Work request:
Quote all of the data below exactly, please.

Data shown:
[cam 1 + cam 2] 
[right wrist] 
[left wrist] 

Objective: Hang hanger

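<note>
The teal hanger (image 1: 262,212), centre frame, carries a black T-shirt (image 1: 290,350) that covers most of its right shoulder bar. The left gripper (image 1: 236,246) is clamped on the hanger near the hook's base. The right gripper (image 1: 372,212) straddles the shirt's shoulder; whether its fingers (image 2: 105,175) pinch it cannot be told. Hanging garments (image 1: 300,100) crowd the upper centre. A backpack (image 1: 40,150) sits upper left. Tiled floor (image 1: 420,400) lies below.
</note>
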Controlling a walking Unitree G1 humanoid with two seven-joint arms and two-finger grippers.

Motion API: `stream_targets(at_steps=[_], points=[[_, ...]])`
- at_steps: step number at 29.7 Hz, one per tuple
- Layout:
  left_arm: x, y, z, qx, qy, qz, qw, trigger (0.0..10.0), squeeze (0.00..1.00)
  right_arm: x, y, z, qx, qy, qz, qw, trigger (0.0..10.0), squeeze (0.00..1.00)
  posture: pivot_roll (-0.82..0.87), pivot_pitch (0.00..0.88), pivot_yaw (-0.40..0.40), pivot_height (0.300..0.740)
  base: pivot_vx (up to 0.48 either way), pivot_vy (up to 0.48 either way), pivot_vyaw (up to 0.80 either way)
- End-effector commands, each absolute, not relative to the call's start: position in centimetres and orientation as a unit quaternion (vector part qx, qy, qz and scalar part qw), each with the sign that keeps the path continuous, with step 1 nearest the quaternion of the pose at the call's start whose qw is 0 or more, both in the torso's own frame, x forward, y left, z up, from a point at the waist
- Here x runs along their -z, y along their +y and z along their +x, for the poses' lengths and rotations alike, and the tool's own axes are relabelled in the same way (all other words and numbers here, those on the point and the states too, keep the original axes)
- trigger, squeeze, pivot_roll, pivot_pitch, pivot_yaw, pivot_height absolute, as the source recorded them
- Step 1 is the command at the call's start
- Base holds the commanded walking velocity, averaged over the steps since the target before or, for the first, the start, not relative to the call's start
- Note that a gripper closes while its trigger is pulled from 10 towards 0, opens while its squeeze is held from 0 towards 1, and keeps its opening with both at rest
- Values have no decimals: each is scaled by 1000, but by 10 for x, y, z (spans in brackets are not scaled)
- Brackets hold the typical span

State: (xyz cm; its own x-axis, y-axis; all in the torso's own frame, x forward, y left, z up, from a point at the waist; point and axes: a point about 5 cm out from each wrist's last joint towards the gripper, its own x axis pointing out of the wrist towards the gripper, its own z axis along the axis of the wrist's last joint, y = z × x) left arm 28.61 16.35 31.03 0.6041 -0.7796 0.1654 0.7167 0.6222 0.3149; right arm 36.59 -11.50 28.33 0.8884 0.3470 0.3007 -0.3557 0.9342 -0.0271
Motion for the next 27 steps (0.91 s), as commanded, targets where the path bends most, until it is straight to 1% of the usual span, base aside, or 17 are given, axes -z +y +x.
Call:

Written answer:
[cam 1 + cam 2] 
[right wrist] 
[left wrist] 

Objective: Hang hanger

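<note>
The teal hanger (image 1: 262,212), centre frame, carries a black T-shirt (image 1: 290,350) that covers most of its right shoulder bar. The left gripper (image 1: 236,246) is clamped on the hanger near the hook's base. The right gripper (image 1: 372,212) straddles the shirt's shoulder; whether its fingers (image 2: 105,175) pinch it cannot be told. Hanging garments (image 1: 300,100) crowd the upper centre. A backpack (image 1: 40,150) sits upper left. Tiled floor (image 1: 420,400) lies below.
</note>
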Controlling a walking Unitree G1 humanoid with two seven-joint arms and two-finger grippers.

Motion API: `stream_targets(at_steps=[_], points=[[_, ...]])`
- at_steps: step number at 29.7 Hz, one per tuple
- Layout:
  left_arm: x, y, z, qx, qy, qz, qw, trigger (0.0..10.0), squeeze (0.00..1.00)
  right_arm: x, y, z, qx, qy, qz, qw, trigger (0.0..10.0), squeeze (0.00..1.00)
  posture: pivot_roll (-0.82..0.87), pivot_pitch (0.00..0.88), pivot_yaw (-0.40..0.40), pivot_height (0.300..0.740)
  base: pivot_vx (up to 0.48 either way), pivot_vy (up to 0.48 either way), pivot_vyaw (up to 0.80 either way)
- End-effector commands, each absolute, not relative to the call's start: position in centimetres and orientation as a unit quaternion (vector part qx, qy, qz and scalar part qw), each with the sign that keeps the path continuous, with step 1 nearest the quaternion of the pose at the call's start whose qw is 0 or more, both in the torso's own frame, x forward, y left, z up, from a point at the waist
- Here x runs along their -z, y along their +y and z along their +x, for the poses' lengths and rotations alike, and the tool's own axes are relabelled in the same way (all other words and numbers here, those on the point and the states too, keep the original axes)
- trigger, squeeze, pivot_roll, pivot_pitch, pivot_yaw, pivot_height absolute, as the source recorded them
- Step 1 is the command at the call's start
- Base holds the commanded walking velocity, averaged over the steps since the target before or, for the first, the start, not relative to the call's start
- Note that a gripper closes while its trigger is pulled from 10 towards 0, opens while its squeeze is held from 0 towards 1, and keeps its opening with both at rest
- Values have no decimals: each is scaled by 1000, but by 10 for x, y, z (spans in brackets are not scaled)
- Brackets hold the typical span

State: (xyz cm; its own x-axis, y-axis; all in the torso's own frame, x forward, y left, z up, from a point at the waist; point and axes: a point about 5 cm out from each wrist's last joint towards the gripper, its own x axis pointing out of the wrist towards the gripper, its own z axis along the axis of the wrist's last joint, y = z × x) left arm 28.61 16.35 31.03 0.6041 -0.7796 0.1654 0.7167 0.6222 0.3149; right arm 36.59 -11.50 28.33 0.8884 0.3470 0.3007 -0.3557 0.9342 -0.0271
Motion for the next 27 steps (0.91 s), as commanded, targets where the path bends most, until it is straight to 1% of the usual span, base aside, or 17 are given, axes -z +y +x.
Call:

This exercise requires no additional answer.